A brief look at the research into those who constantly suck their thumb.

“When I got to pre-school, I discovered that thumb sucking was not the social norm. Other kids teased me: ‘Only babies suck their thumbs!’ This was terrible news. I didn’t want to be a baby, but there was no way for me to stop doing the only thing in the world that soothed me; the one thing I could do, in a violent home, to comfort myself and feel safe. So I compromised: I stopped sucking my thumb in public…But at home, or during any moment of privacy…my left thumb went automatically into my mouth. Rather than tapering off as I aged, my thumb sucking intensified, and I added a small swatch of cotton blanket to the ritual, rubbing it against my upper lip until it was soft and grey. My parents had split up, and I was moving from place to place with my mother and stepfamily, so nobody really had the energy to monitor my behavior. If anybody did notice and say something to me (‘Stop that, you’re going to ruin your teeth!’), I just popped the thumb out and waited 30 seconds before the coast was clear again.”

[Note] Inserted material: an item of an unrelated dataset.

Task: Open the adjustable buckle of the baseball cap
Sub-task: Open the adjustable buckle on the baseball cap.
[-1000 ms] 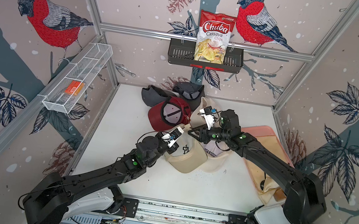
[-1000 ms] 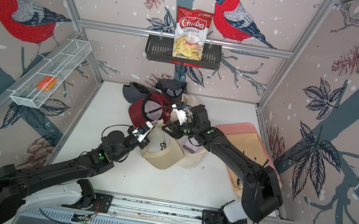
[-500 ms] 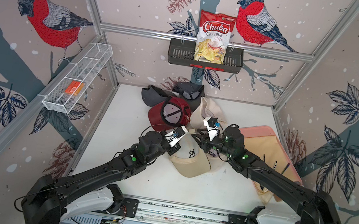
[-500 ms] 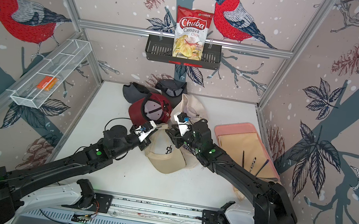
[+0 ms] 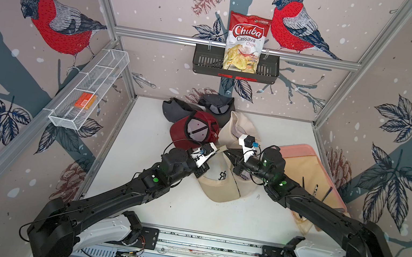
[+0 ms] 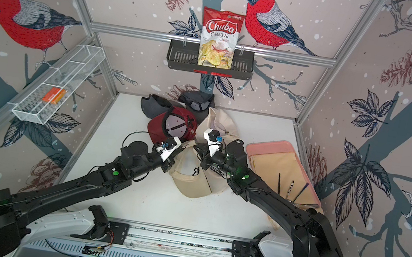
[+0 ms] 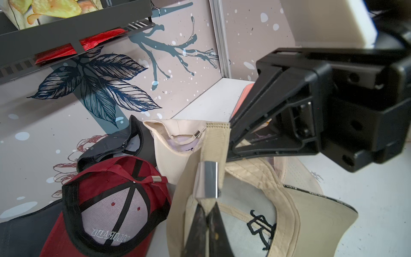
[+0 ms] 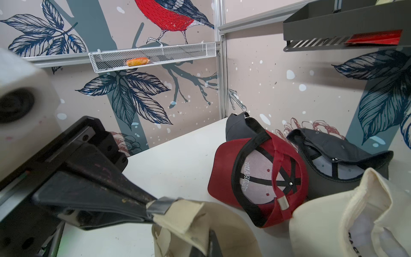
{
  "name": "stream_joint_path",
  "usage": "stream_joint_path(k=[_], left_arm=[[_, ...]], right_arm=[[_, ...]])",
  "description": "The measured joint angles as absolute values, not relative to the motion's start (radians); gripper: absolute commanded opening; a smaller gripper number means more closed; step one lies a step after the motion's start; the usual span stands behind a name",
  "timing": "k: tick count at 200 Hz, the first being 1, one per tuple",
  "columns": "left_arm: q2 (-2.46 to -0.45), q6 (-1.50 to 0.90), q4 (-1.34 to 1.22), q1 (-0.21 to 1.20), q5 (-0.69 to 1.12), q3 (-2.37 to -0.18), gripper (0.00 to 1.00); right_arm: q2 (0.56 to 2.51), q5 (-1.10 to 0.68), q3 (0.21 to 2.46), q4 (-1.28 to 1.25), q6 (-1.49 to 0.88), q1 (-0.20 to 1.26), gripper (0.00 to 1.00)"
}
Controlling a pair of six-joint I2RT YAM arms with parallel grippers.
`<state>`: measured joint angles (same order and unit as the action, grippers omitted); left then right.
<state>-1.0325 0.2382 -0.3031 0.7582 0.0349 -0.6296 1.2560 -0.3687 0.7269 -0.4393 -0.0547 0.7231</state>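
The metal buckle (image 7: 205, 180) of the beige cap (image 7: 289, 211) is too small to make out in both top views, and the right gripper (image 7: 232, 142) tips are hidden behind the strap (image 7: 215, 140); it is clenched on the strap's free end. The left gripper (image 7: 208, 217) pinches the strap, buckle touching its tips, between the 2 grippers.

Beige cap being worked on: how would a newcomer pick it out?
On the white tabletop, fabric caps are heaped toward the bird-patterned back wall. The beige fabric baseball cap lies nearest the front. Only it shows a black stitched monogram inside.
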Motion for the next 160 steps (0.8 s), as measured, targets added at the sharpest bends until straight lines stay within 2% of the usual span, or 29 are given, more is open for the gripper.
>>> stream_joint_path(k=[19, 37, 69, 144, 160], left_arm=[[-1.036, 0.227, -0.291, 0.756, 0.054, -0.651, 0.18], [-1.03, 0.203, -0.273, 0.753, 0.058, -0.69, 0.27], [-1.031, 0.183, -0.231, 0.752, 0.095, -0.767, 0.37], [-1.149, 0.162, -0.185, 0.752, 0.164, -0.859, 0.41], [-1.182, 0.154, -0.192, 0.752, 0.179, -0.878, 0.35]], right_arm=[[1.235, -0.369, 0.73, -0.44, -0.082, 0.722, 0.0], [1.23, -0.347, 0.747, -0.432, -0.105, 0.726, 0.0], [1.229, -0.34, 0.766, -0.41, -0.112, 0.732, 0.0], [1.23, -0.311, 0.789, -0.37, -0.127, 0.749, 0.0], [1.232, -0.302, 0.793, -0.354, -0.115, 0.759, 0.0]])
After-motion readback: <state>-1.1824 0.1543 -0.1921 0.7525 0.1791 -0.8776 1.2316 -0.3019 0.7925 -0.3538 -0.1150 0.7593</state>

The opening quote is taken from Janice Erlbaum’s blog article “I was an adult thumbsucker” (a habit she managed to kick when she was 26 years old). From Erlbaum’s full account, I wouldn’t class the behavior as an addiction although depending on what definition of addiction is used, an argument could perhaps be made. I have to admit that adult thumb sucking is something I have often thought about as someone I know well has sucked her right thumb all her life. She’s now in her 40s and has two completely different shaped thumbs (one ‘normal’ and the other flat and very elongated) as a result of four decades of constant thumb sucking. She also tells me that her upper mouth palate has also changed shape and her thumb fits perfectly into the upper groove in her mouth. She also has a number of little routines she performs while sucking her thumb including the caressing of her eyelashes with her right index finger which, during thumb sucking, is close to her eyes. She only ever does it when relaxing (such as when she’s watching television) and has learned not to do it in public. During her junior years and early adolescence, her parents tried to get her to stop, and at one point she was given a substance to coat her thumb in (which tasted disgusting when she put her thumb in her mouth). It didn’t work. She still sucked her thumb and put up with the horrible taste.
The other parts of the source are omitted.